|
IPO Reporter
Feb 7, 2000
Feature: M&A: Short-Sheeting The IPO Process.(Brief
Article)
Author/s: Robert L. Whiddon
The IPO clearly became a rite of passage for Internet companies
in 1999. But with thousands of high-technology companies stuffing
their coffers with venture capital riches, and just 546 offerings
last year, the fate that awaits the majority of the dot com and
high-tech population lies in mergers and acquisitions. Just this
week, Expedia Inc. (NNM:EXPE), flush from a Sept. 23, 1999, IPO,
announced its acquisition of Travelscape.com Inc., which scrapped
its own IPO plans last August.
"Last year there were probably 300 [Internet/high-tech] companies
that went public, many without much history," said Jeff Anderson,
a principal at Washington D.C.-based consultancy Bond & Pecaro
Inc. "The universe numbers in the thousands, and only a few
have gone public. The majority aren't going to go public; their
exit strategy is to sell to someone or diverge or develop an alliance."
Venture capitalist enthusiasm for IPO activity convinced many companies
that Internet entrepreneurship was a virtual rainbow with a pot
of gold on either side. 1999's roster of IPOs climbed to an astounding
188.16% over offering by year's end. But the Web has fallen prey
to its own invention, Internet-speed, and as such, the market has
matured in a hurry. Several prominent 1999 IPOs, Net Perceptions
Inc. (NNM:NETP), Red Hat Inc. (NNM:RHAT), and Primus Knowledge Solutions
Inc. (NNM:PKSI) among them, have announced acquisitions in recent
weeks.
"The first question that a venture capitalist will ask itself
when looking at a management team is whether they have the fire
in their belly and the skills needed to go public," commented
Philippe Courtot, chairman and chief executive of Signio Inc. Last
December, Signio announced it would forgo its own plans to conduct
an initial public offering in favor of an acquisition offer from
industry complement VeriSign Inc. (NNM:VRSN), which completed an
IPO in January 1998. A pioneer in the development of Internet payment
technology, Signio realized payment and authentication services,
VeriSign's area of expertise, went hand-in-hand.
"When we started our mezzanine round of financing we approached
VeriSign to see if they wanted to be an investor as well as a technical
partner," Courtot said. "We were 15 days from closing
our mezzanine round. . . and VeriSign said they would rather acquire
us. There were customer synergies, application synergies and technical
synergies. It was a no-brainer."
Building out operations, gaining technical expertise, and developing
basic business operations are often the ostensible motivations for
an initial public offering. But many times such goals are more efficiently
accomplished via acquisition or merger. Furthermore, business executives
are oftentimes confounded by the IPO process as it demands management
put daily operations on the back-burner in order to satisfy the
rigors of the roadshow.
"There are a lot of things that need to be considered,"

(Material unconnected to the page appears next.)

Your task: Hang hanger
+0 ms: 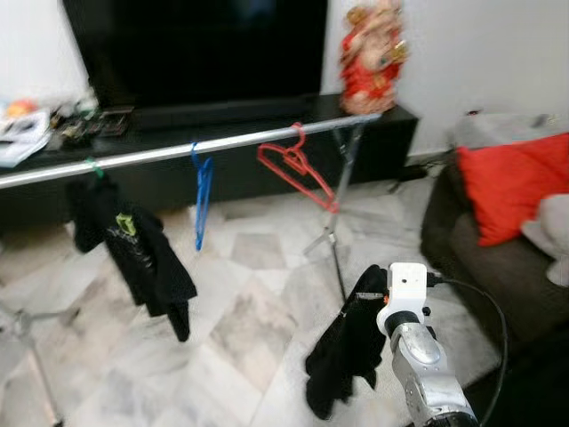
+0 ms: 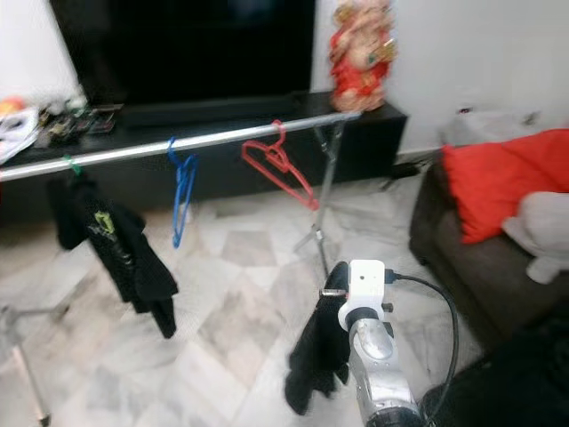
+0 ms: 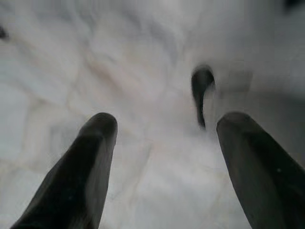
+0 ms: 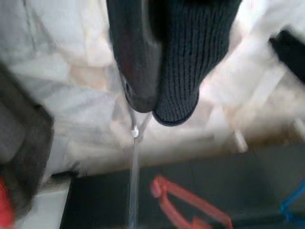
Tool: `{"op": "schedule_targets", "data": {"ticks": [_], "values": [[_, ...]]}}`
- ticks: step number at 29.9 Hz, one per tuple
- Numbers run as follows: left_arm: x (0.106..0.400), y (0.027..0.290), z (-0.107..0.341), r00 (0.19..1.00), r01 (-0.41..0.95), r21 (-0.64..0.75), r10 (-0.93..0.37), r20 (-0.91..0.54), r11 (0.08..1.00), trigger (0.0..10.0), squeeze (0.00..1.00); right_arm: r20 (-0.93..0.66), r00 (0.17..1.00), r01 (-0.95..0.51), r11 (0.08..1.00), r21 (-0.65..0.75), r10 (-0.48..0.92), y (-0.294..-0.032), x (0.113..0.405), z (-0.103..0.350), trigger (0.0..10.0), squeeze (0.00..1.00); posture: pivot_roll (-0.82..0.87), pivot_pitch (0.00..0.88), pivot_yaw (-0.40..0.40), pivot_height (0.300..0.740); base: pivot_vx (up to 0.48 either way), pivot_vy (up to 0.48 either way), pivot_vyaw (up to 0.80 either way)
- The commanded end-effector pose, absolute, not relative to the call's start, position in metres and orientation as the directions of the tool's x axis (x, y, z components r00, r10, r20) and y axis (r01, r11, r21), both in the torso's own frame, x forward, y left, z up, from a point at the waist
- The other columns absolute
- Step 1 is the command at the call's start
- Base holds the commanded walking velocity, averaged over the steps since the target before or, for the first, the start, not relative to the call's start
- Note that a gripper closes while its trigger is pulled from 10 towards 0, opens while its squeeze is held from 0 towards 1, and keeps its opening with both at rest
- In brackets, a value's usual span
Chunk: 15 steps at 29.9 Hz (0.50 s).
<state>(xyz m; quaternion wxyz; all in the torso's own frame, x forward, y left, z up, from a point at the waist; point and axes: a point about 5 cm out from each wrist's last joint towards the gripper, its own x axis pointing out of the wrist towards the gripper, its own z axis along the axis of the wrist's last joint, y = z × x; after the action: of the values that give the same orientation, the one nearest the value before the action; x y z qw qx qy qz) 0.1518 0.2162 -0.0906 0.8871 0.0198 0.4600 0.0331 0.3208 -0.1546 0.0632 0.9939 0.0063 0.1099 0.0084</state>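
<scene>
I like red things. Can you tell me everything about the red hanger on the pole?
The red hanger looks like thin plastic, a triangle frame with a curved hook on top. Its hook rests over the silver rail, near the rail's right end, and nothing else touches it. It hangs empty, tilted, its lower end swinging out to the right. A blue hanger hangs apart on its left. The picture is a bit blurry, so finer details can't be made out.

Silver clothes rail (image 1: 178,151) runs across the room on thin metal legs over pale marble floor (image 1: 249,311). Hanging from it, left to right: black garment (image 1: 133,249) on a green hook, blue hanger (image 1: 203,191), red hanger (image 1: 298,169), tilted.
</scene>
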Motion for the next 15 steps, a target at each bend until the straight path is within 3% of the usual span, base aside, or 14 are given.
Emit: {"op": "schedule_targets", "data": {"ticks": [1,6,11,15], "values": [[0.134,0.217,-0.097,0.526,-0.044,0.067,0.081,-0.847,0.997,10.0,0.00,-0.173,0.984,-0.037,0.999,0.014,0.039,-0.147,0.328,0.075,10.0,0.00,0.01,0.088,0.061,0.740,0.000,0.251,0.00],[0.134,0.218,-0.097,0.526,-0.041,0.072,0.083,-0.846,0.997,10.0,0.00,-0.176,0.984,-0.031,0.999,0.016,0.034,-0.147,0.327,0.073,10.0,0.00,0.01,0.090,0.064,0.740,0.000,0.250,0.00],[0.136,0.219,-0.096,0.534,-0.036,0.076,0.084,-0.841,0.996,10.0,0.00,-0.187,0.982,-0.014,1.000,0.009,0.016,-0.151,0.326,0.070,10.0,0.00,0.01,0.088,0.064,0.740,0.000,0.000,0.00],[0.147,0.234,-0.087,0.597,-0.097,0.073,0.117,-0.793,0.993,10.0,0.00,-0.209,0.978,0.008,1.000,0.016,-0.004,-0.156,0.323,0.063,10.0,0.00,0.01,0.084,0.059,0.740,0.000,0.000,0.00]]}}
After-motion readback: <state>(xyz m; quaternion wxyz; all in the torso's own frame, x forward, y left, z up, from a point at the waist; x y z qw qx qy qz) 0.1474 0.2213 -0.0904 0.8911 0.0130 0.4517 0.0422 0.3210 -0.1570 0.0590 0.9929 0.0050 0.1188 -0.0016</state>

said David Parker, director of business development and investor
relations for Primus, a July 1999 IPO. The Seattle-based developer
of customer service software has completed a pair of acquisitions
within the last 90 days. "How much time is it going to take
to do an IPO? What aspects of the business need to be built? What
are the risks? Can I bet that market conditions will be the same?"
As someone that has seen it all, Courtot admits that the decision
can be regrettable. After negotiating cc:Mail Inc.'s merger with
Lotus Development Corp. in 1991, he joined Verity Inc. (NNM:VRTY),
and remained through its Oct. 6, 1995, IPO, until earlier this year
when he joined Signio. He cites his unsatisfactory negotiations
with Lotus as the impetus for his cautious examination of VeriSign's
proposition.
"If I had that to do over again, I wouldn't because Lotus
didn't take advantage of cc:Mail. They didn't do what they said
they were going to do," he said. "That's why this time
I have been careful to make sure there isn't a product conflict."
In addition to product mismanagement, companies entertaining acquisition
offers in the current market must be vigilant against the market's
tendency towards overvaluation. The most popular method of valuation
today is the market approach. Many analysts ignore traditional techniques,
including the income model, because they are predicated on a company's
financial operations. But for those companies that managed to navigate
the pipeline and have experienced the market's generosity, the merger
marketplace has become akin to a duty-free shop.
"They certainly are benefiting because they are buying with
their stock," Anderson said. "They don't have to put cash
into these companies. And it hurts traditional companies because
the market hasn't been as generous with them."